„In einer Situation (…), in der ein Bieter beabsichtigt, einen öffentlichen Auftrag ausschließlich durch
Inanspruchnahme von Arbeitnehmern auszuführen, die bei einem Nachunternehmer mit Sitz in einem anderen Mitgliedstaat als dem, dem der öffentliche Auftraggeber angehört, beschäftigt sind, steht Art. 56 AEUV der Anwendung von Rechtsvorschriften des Mitgliedstaats, dem dieser öffentliche Auftraggeber angehört, entgegen, die diesen Nachunternehmer verpflichten, den genannten Arbeitnehmern ein mit diesen Rechtsvorschriften festgelegtes Mindestentgelt zu zahlen.“
In seinem Urteil vom 18.09.2014, C-549/13, entschied der Europäische Gerichtshof (EuGH), dass nationale Bestimmungen, die vorschreiben, dass bestimmte öffentliche Aufträge nur an Unternehmen vergeben werden dürfen, die ihren Beschäftigten einen in dem Mitgliedstaat der Ausschreibung geltenden Mindestlohn zahlen, u.U. eine Einschränkung der im Art. 56 AEUV geregelten Dienstleistungsfreiheit darstellen können. Dies insbesondere, wenn der Bieter die komplette Auftragsausführung einem im EU-Ausland ansässigen Subunternehmen überlässt, sofern die in dem Herkunftsstaat des Subunternehmens geltenden Mindestlohnsätze niedriger sind, als die Mindestlohnsätze in dem Mitgliedstaat des öffentlichen Auftraggebers.
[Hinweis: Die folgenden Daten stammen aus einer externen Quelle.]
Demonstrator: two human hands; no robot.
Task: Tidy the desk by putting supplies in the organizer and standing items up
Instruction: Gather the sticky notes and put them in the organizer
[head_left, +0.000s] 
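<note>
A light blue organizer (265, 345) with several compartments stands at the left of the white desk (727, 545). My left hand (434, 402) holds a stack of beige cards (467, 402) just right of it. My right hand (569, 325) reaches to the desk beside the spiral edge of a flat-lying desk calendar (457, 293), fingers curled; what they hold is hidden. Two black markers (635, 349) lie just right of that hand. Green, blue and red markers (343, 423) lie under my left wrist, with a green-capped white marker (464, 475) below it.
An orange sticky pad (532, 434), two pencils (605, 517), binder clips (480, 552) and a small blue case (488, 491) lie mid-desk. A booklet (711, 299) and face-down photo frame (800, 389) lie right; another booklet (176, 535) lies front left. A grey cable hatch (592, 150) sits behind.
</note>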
Eine solche Regelung sei geeignet, die Erbringung von Dienstleistungen durch Unternehmen aus dem EU-Ausland zu verhindern bzw. weniger attraktiv zu machen. Es handelt sich dabei um eine zusätzliche wirtschaftliche Belastung, die gegen das europäische Recht verstößt und unzulässig ist.
Dem Urteil liegt eine Beschwerde der Bundesdruckerei gegen die Vergabe eines Archivierungsauftrags durch die Stadt Dortmund zugrunde. Das bundeseigene Unternehmen wollte die Dienstleistung mithilfe seiner politischen Tochtergesellschaft abwickeln, ohne den Arbeitnehmern den in NRW (§ 4 Abs. 3 des Gesetzes des Bundeslandes Nordrhein-Westfalen über die Sicherung von Tariftreue und Sozialstandards sowie fairen Wettbewerb bei der Vergabe öffentlicher Aufträge) geltenden Mindestlohn von 8,62 € zahlen zu wollen.
Aufgrund der Differenz zwischen den gesetzlichen Mindestlöhnen in Deutschland (flächendeckender Mindestlohn ab 01.01.2015 von 8,50 € pro Stunde) und Polen (aktuell umgerechnet ca. 2,50 € pro
Stunde / 1680 PLN monatlich im Jahre 2014, ab 01.01.2015 1750 PLN monatlich gem. poln. Ustawa z dnia 10 października 2002 r. o minimalnym wynagrodzeniu za pracę) ist die Entscheidung für den grenzüberschreitenden deutsch-polnischen Geschäftsverkehr von erheblicher Bedeutung.
Die Entscheidung bezieht sich zunächst auf Dienstleistungsverträge, bei denen die Dienstleistung komplett im EU-Ausland erbracht wird.